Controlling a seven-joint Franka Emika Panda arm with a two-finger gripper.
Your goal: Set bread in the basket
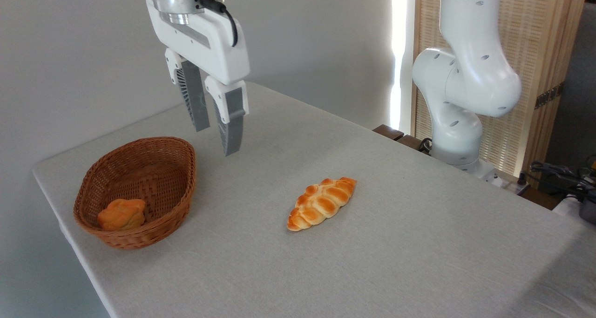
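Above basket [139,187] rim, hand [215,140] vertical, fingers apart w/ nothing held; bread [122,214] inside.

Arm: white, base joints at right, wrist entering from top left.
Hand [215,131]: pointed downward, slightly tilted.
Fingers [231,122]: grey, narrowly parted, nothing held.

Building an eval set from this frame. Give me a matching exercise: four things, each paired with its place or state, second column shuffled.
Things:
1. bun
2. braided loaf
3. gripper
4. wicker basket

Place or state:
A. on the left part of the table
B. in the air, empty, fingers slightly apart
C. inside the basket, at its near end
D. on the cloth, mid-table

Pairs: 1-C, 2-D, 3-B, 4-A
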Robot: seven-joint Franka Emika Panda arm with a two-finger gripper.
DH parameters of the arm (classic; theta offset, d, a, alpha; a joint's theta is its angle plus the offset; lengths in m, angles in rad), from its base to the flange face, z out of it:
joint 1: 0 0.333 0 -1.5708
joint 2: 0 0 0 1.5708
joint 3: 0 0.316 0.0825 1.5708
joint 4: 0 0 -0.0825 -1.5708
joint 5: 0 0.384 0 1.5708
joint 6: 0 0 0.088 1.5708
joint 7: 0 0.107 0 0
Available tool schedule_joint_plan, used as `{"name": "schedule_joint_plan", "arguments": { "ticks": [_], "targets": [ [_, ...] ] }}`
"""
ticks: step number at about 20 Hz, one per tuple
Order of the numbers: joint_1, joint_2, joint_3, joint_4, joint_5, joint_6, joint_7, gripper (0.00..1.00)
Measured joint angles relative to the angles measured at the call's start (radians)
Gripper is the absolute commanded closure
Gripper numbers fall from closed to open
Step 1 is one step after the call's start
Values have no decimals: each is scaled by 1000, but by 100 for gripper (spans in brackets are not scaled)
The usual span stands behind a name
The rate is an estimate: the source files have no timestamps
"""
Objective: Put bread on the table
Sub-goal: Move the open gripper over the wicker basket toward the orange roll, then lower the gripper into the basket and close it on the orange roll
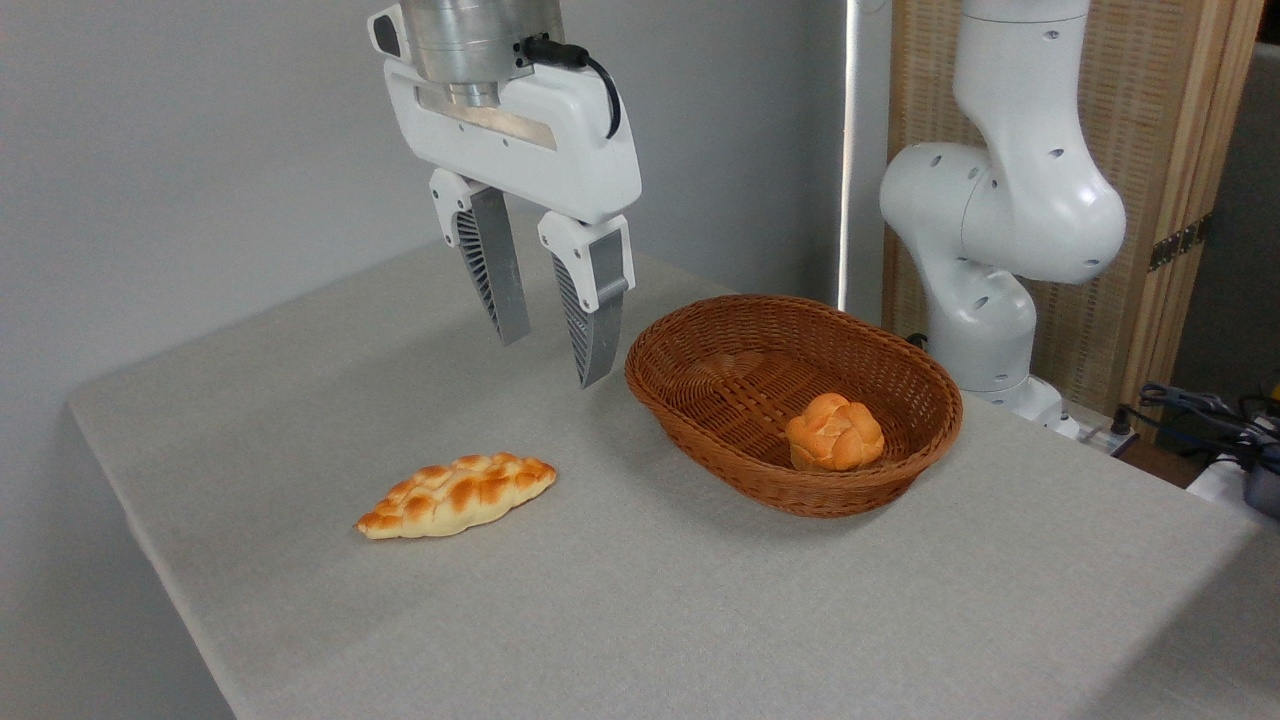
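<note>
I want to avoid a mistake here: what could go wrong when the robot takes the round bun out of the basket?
The bread lies close to the basket wall, so a finger of the open gripper may hit the rim or drag the basket. The braided loaf on the table could be taken by mistake.

Plain grey wall (180, 150), woven wood-framed screen (1180, 150) at right.

I see my Panda arm (1010, 200) in glossy white rounded shells dotted with small dark screw holes; a brushed silver wrist flange (480, 35); a black cable (585, 70) plugged in; a white gripper (555, 355) with grey ribbed fingers (495, 270).
</note>
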Motion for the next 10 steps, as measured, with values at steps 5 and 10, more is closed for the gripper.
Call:
{"name": "schedule_joint_plan", "arguments": {
  "ticks": [5,10],
  "targets": [
    [0,-48,0,-78,0,-21,20,0],
    [-11,-228,40,-304,0,-23,162,0]
  ]
}}
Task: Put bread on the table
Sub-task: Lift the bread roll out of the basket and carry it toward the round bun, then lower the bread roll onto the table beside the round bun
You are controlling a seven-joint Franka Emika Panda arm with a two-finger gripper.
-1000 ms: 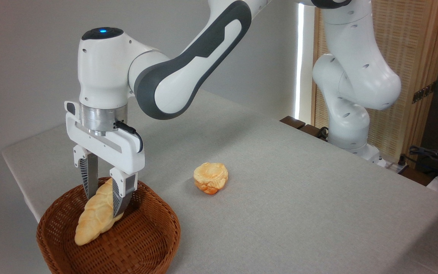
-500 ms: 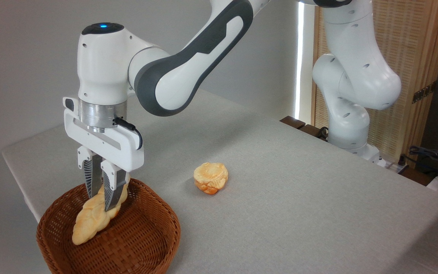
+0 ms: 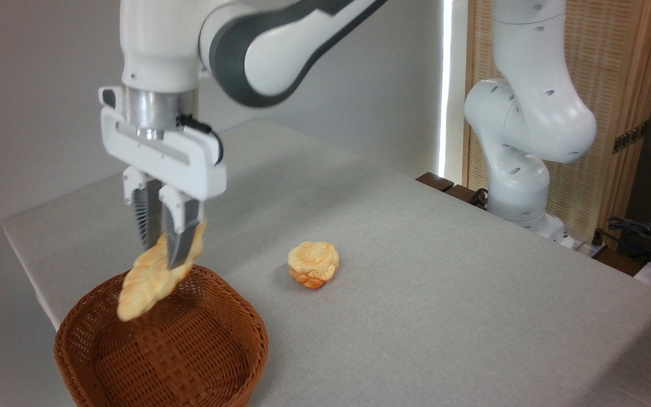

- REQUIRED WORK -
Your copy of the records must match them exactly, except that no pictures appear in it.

- RESPONSE BOX -
Controlling a seven-joint Franka Emika Panda arm with a two-finger gripper.
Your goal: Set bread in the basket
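Above basket [139,187] rim, hand [215,140] vertical, fingers apart w/ nothing held; bread [122,214] inside.

Arm: white, base joints at right, wrist entering from top left.
Hand [215,131]: pointed downward, slightly tilted.
Fingers [231,122]: grey, narrowly parted, nothing held.

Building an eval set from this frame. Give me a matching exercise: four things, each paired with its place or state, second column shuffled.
Things:
1. bun
2. braided loaf
3. gripper
4. wicker basket

Place or state:
A. on the left part of the table
B. in the air, empty, fingers slightly apart
C. inside the basket, at its near end
D. on the cloth, mid-table

Pairs: 1-C, 2-D, 3-B, 4-A
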Robot: seven-joint Franka Emika Panda arm with a two-finger gripper.
DH parameters of the arm (classic; theta offset, d, a, alpha; a joint's theta is its angle plus the offset; lengths in m, angles in rad), from its base to the flange face, z out of it:
joint 1: 0 0.333 0 -1.5708
joint 2: 0 0 0 1.5708
joint 3: 0 0.316 0.0825 1.5708
joint 4: 0 0 -0.0825 -1.5708
joint 5: 0 0.384 0 1.5708
joint 6: 0 0 0.088 1.5708
joint 7: 0 0.107 0 0
Available tool schedule_joint_plan, used as `{"name": "schedule_joint_plan", "arguments": { "ticks": [_], "targets": [ [_, ...] ] }}`
"""
ticks: step number at about 20 Hz, one per tuple
Order of the numbers: joint_1, joint_2, joint_3, joint_4, joint_5, joint_6, joint_7, gripper (0.00..1.00)
Measured joint angles relative to the angles measured at the call's start (radians)
Gripper is the absolute commanded closure
Gripper numbers fall from closed to open
Step 1 is one step after the call's start
Values have no decimals: each is scaled by 1000, but by 100 for gripper (spans in brackets are not scaled)
The usual span stands behind a name
The rate is an estimate: the source files have no timestamps
"""
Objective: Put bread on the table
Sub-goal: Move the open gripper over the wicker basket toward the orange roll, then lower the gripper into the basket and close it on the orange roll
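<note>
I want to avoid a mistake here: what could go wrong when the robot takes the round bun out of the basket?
The bread lies close to the basket wall, so a finger of the open gripper may hit the rim or drag the basket. The braided loaf on the table could be taken by mistake.

Plain grey wall (180, 150), woven wood-framed screen (1180, 150) at right.

I see my Panda arm (1010, 200) in glossy white rounded shells dotted with small dark screw holes; a brushed silver wrist flange (480, 35); a black cable (585, 70) plugged in; a white gripper (555, 355) with grey ribbed fingers (495, 270).
</note>
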Motion for the next 10 steps, as measured, with values at steps 5 and 10, more is closed for the gripper.
Call:
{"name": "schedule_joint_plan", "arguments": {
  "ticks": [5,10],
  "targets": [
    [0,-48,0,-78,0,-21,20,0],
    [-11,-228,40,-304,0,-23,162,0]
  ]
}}
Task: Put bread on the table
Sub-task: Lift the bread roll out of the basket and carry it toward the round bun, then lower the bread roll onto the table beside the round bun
You are controlling a seven-joint Franka Emika Panda arm with a two-finger gripper.
-1000 ms: 
-500 ms: 
+0 ms: 

The exercise requires no further work.